The Department of Labor (DOL) in 2011 ruled that they are overtime eligible, even though the Fair Labor Standards Act (FLSA) clearly excludes from overtime “any salesman, partsman or mechanic” who is “primarily engaged in selling or servicing automobiles.”

Today’s ruling hinged on the word or — “selling or servicing” rather than “selling and servicing.”

“[T]he use of ‘or’ to join ‘selling’ and ‘servicing’ suggests that the exemption covers a salesman primarily engaged in either activity,” Justice Clarence Thomas wrote for the majority in the case, Encino Motorcars v. Navarro.

Thomas was joined by Chief Justice John Roberts and Justices Anthony Kennedy, Samuel Alito and Neil Gorsuch, the most-of-the-time conservative wing of the court.

The liberals disagreed. “Because service advisers neither sell nor repair automobiles, they should remain outside the exemption and within the act’s coverage,” Justice Ruth Bader Ginsburg wrote in an opinion joined by Justices Elena Kagan, Sonia Sotomayor and Stephen Breyer.

Because service advisers work odd and often long hours, Congress in the mid-1960s amended the FLSA to exclude them from overtime.

The April 2 decision reverses a 9th Circuit Court ruling in 2016 that service writers at an Encino, Calif., dealership were owed back pay for working 55-hour weeks.

In making its decision, the lower court relied upon an earlier Supreme Court decision that argued for overtime exempt statuses to be “narrowly construed;” i.e., very little leeway for interpreting the exemption.

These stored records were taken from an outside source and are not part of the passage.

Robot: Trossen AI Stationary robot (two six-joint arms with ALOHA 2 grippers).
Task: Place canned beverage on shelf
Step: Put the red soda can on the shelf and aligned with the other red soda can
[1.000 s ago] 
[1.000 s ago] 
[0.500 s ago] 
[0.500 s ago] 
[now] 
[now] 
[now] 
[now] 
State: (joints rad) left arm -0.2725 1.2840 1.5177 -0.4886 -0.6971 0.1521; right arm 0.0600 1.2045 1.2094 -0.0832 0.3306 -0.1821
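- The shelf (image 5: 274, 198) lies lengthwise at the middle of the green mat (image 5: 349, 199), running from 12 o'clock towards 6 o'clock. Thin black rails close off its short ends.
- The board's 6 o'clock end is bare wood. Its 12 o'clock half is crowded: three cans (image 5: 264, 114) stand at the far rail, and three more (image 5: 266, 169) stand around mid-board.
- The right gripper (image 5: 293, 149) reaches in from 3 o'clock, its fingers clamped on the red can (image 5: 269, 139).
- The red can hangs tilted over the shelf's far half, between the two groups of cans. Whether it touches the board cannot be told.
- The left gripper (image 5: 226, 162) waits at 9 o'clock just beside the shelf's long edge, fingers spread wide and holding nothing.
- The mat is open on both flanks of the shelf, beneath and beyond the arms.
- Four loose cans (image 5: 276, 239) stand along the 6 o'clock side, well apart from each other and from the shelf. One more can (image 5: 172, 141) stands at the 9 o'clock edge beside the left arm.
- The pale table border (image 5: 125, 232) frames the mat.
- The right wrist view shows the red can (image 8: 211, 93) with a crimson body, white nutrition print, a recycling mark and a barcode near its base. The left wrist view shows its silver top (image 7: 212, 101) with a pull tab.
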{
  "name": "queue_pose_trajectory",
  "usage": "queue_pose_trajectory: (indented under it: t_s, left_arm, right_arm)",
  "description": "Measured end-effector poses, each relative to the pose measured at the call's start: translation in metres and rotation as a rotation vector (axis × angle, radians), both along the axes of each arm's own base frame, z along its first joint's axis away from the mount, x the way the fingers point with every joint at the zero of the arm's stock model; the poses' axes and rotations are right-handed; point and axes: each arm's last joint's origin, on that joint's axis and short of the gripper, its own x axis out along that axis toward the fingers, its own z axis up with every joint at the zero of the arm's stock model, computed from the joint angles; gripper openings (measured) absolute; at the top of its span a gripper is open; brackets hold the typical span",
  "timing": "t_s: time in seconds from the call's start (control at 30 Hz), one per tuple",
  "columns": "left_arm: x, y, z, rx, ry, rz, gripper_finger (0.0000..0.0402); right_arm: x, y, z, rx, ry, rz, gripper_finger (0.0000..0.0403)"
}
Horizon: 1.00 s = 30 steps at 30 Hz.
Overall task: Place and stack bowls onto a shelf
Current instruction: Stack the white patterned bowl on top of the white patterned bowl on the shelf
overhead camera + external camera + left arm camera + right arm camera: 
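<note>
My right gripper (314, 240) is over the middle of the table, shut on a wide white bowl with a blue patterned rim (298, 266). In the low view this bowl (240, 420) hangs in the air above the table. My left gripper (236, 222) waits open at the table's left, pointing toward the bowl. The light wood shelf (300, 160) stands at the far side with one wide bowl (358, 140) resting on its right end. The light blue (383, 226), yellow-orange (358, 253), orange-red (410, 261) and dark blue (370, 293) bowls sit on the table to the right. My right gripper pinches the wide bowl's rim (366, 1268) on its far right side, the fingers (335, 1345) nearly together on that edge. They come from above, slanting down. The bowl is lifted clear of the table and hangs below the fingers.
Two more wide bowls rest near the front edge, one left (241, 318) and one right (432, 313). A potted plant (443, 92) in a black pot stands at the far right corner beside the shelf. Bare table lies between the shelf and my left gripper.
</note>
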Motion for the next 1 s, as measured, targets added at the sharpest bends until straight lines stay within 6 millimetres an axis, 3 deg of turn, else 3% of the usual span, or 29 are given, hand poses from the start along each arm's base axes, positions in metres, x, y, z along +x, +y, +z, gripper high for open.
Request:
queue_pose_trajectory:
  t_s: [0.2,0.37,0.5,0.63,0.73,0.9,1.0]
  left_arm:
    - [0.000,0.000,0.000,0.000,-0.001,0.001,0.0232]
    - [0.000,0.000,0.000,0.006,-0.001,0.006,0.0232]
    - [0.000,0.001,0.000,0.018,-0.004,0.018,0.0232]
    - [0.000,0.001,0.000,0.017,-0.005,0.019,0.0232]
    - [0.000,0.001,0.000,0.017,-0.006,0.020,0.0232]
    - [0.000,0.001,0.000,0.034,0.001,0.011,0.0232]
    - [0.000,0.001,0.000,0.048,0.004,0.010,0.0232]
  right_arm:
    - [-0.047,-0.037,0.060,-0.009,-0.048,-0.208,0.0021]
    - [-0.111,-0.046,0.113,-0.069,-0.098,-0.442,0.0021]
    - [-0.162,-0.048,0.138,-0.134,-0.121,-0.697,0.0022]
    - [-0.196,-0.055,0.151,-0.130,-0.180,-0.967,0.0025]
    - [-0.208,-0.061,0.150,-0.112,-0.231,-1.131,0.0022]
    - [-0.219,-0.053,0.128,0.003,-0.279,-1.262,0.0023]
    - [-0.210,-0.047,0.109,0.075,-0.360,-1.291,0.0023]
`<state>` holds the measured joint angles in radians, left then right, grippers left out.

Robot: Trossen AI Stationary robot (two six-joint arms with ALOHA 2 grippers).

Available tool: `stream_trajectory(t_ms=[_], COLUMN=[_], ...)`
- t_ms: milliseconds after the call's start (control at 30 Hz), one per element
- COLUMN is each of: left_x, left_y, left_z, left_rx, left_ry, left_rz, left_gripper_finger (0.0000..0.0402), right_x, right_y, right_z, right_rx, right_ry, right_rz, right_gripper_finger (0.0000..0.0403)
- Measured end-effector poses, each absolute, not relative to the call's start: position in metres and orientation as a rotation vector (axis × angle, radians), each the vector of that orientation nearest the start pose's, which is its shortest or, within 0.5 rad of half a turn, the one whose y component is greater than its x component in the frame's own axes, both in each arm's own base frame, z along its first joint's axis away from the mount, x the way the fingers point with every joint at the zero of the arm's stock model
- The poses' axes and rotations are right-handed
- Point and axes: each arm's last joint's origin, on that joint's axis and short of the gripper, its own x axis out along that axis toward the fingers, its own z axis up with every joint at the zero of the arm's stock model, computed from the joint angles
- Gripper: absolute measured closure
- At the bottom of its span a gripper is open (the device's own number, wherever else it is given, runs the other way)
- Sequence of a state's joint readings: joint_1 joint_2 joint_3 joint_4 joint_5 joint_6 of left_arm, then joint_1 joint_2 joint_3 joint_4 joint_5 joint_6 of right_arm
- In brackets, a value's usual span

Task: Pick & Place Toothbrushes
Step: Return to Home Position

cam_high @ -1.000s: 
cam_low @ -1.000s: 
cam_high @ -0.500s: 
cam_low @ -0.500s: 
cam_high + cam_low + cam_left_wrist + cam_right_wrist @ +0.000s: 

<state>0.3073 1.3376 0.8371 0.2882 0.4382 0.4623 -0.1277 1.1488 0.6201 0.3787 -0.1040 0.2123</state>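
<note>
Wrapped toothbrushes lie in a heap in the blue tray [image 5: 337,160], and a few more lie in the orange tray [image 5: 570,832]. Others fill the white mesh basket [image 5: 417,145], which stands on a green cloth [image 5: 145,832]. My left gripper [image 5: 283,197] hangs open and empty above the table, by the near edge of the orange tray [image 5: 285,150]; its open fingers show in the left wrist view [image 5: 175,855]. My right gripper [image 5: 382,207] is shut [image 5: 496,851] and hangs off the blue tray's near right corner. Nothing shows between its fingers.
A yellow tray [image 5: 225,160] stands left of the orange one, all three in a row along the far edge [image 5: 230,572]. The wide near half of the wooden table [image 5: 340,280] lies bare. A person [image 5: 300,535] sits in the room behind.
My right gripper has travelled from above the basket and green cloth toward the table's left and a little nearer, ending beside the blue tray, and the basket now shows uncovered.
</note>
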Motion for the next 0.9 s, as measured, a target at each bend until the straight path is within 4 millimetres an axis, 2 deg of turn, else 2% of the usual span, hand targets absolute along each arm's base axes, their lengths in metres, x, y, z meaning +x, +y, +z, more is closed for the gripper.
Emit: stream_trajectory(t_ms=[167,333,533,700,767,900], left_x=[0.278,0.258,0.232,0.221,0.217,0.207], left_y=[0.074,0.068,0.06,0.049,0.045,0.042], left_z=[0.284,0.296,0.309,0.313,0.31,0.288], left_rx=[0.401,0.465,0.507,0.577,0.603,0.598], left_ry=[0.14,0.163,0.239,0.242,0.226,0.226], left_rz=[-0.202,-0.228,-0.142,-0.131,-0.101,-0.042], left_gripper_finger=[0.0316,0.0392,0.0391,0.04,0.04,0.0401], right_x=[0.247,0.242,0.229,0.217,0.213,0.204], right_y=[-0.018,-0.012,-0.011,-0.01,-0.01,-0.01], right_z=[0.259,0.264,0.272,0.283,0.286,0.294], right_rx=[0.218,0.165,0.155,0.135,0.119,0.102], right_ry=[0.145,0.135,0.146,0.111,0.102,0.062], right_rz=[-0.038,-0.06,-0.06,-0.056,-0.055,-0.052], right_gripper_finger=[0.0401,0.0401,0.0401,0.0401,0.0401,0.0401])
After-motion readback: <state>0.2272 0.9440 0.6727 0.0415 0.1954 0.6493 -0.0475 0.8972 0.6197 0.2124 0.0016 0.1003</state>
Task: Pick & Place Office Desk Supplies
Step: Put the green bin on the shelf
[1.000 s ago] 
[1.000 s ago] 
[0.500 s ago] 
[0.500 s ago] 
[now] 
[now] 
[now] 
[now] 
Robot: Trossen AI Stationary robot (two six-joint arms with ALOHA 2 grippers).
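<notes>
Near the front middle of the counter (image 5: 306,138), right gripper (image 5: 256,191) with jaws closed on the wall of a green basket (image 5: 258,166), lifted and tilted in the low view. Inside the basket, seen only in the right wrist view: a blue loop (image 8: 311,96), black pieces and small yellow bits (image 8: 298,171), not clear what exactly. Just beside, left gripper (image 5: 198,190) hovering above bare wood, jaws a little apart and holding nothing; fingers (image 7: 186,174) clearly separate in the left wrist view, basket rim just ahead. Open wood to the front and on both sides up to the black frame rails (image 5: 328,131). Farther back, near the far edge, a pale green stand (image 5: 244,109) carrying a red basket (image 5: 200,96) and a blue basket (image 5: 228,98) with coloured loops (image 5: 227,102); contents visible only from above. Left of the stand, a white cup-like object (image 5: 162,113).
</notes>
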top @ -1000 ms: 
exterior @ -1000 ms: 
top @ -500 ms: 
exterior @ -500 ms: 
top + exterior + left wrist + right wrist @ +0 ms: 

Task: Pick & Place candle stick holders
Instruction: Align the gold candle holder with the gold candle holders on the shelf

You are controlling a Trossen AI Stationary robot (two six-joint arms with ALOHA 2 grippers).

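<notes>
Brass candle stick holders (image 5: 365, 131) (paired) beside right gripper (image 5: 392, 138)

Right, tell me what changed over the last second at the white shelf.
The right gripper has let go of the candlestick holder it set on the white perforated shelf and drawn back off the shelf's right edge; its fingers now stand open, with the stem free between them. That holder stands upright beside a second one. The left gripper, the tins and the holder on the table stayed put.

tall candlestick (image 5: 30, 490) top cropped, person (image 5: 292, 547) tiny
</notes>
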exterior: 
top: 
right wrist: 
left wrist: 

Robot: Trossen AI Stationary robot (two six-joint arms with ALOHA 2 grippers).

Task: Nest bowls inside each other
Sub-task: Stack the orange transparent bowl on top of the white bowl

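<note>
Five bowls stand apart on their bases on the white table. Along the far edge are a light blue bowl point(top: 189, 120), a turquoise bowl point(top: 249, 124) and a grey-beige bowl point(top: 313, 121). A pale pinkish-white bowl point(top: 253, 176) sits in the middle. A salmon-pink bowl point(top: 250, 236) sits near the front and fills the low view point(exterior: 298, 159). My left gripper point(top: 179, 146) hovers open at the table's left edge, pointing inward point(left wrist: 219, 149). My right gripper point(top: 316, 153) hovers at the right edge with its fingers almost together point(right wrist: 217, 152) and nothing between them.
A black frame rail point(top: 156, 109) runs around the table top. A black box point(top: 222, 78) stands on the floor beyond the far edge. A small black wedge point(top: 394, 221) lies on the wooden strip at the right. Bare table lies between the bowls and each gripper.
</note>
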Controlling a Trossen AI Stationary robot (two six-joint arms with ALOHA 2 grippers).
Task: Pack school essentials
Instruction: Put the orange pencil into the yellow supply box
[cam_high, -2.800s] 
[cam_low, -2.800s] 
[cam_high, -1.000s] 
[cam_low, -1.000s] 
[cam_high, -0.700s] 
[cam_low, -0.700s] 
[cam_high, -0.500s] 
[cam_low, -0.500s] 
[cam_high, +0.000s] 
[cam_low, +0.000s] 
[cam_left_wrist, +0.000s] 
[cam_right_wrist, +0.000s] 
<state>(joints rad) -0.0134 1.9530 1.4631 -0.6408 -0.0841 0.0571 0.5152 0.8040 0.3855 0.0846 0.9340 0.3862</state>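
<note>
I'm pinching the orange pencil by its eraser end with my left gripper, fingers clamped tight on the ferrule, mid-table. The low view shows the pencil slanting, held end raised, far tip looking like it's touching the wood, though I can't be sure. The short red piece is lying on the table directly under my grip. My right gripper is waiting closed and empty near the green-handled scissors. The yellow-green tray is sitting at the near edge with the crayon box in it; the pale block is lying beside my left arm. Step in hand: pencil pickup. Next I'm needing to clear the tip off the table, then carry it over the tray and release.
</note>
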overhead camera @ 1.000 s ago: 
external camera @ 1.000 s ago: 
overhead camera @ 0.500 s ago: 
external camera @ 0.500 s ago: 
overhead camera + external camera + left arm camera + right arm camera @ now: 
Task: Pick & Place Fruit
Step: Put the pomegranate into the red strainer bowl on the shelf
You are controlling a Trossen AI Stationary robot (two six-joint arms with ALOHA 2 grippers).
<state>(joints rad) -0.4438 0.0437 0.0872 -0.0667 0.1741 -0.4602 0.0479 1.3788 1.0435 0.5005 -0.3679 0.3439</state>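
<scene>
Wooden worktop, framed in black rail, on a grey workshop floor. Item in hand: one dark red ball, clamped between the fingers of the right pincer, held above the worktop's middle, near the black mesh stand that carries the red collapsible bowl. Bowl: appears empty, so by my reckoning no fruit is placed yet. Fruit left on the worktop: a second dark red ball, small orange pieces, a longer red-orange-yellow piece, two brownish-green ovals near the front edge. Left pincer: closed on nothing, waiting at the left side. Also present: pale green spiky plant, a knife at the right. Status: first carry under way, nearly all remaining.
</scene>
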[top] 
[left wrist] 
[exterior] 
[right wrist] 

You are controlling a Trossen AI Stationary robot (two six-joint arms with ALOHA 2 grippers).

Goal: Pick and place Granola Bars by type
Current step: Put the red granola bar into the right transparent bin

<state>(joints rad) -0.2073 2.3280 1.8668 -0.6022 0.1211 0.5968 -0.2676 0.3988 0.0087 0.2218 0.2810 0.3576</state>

Upon review, the Supreme Court this time, in the words of Justice Thomas, argued for a “fair reading” standard — giving more leeway for interpreting the exempt status of any given employee.

Broader Overtime Rule Rejected

A 2016 rewrite of overtime regulations to make everyone who earns up to $47,476 a year eligible for overtime was struck down days before it was to take effect by a federal district court. Technically, that ruling is still before the 5th U.S. Circuit Court of Appeals, which could resurrect the plan by lifting the injunction. Though the Trump administration is not in favor of the Obama-era overtime rewrite, it has asked the court to clarify if the DOL has the power to set a salary threshold.

The FLSA mandates that, if not exempt by statute, all employees who work more than 40 hours in a week are eligible for time-and-a-half pay for every hour worked over 40. Some states mandate that overtime kicks in each time an employee works more than eight hours at a time.